Originally Posted by skriefal
Certainly an ISP can throttle or filter traffic based on type, destination, etc. That doesn't prove that they are doing so in any specific scenario. The Internet is a large place and traffic passes across links operated by multiple parties; performance can be degraded in many ways. It's fashionable to point the finger at the immediate provider (Comcast, Centurylink, ...), based on possibly-justified hatred from prior experiences with those companies. But it's not always their fault.
Bandwidth limits are different. Those are the ISP's "fault".
We are in "violent agreement" on this. I am a network engineer that works on broadband networks as an architect, and targeting individuals was never part of the system design. Until NGN ("next generation networks") there is no way to actually do it. There are just policies on assigning QoS (quality of service) on different types of traffic to make networks function as best they can until congestion kills everything. As you say.
The thing ISP's are guilty of is "overbooking". This means selling 6Mbps to thousands of subscribers when your network can only support hundreds. That's how broadband networks generate 95% profit margins for AT&T, Comcast, and Verizon. They got away with it until people tried to start using 6Mbps for Netflix, etc. This is a "Come to Jesus moment", and the FCC is trying to hide under a rock.
For cable networks that use HFC (hybrid fiber coax); which is almost every MSO cable company in the US, there are are fixed number of "frequency slots" on the cable network. You can use them for broadband service or you can allocate them to a 24/7 channel that two people are watching but the content providers pony up a chunk of change for. It's "double dipping".

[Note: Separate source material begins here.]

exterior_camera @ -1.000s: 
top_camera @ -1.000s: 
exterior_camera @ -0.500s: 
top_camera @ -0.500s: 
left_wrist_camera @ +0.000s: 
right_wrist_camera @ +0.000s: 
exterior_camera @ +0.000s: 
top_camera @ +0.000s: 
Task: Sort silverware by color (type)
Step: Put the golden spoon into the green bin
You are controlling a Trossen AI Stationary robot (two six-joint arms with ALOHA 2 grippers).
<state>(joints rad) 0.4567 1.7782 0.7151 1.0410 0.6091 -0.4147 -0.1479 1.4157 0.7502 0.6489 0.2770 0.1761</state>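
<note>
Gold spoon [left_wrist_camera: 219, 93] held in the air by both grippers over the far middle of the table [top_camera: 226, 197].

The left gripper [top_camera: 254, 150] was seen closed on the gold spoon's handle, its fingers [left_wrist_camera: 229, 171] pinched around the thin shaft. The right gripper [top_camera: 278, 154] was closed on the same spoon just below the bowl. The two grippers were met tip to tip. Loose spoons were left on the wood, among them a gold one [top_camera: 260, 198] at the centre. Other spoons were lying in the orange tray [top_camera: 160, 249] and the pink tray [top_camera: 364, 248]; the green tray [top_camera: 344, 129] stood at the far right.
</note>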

Comcast do not have to roll a single truck, hire a single field technician, to double, triple, quadruple their broadband capacity overnight. Just switch over a couple of shopping channels to broadband capacity. Comcast lobbyists are throwing up a huge amount of FUD to the FCC in the Comcast/T-W acquisition about how they are "struggling" to provide future bandwidth, but it's total BS. It won't cost them a dime, in the end.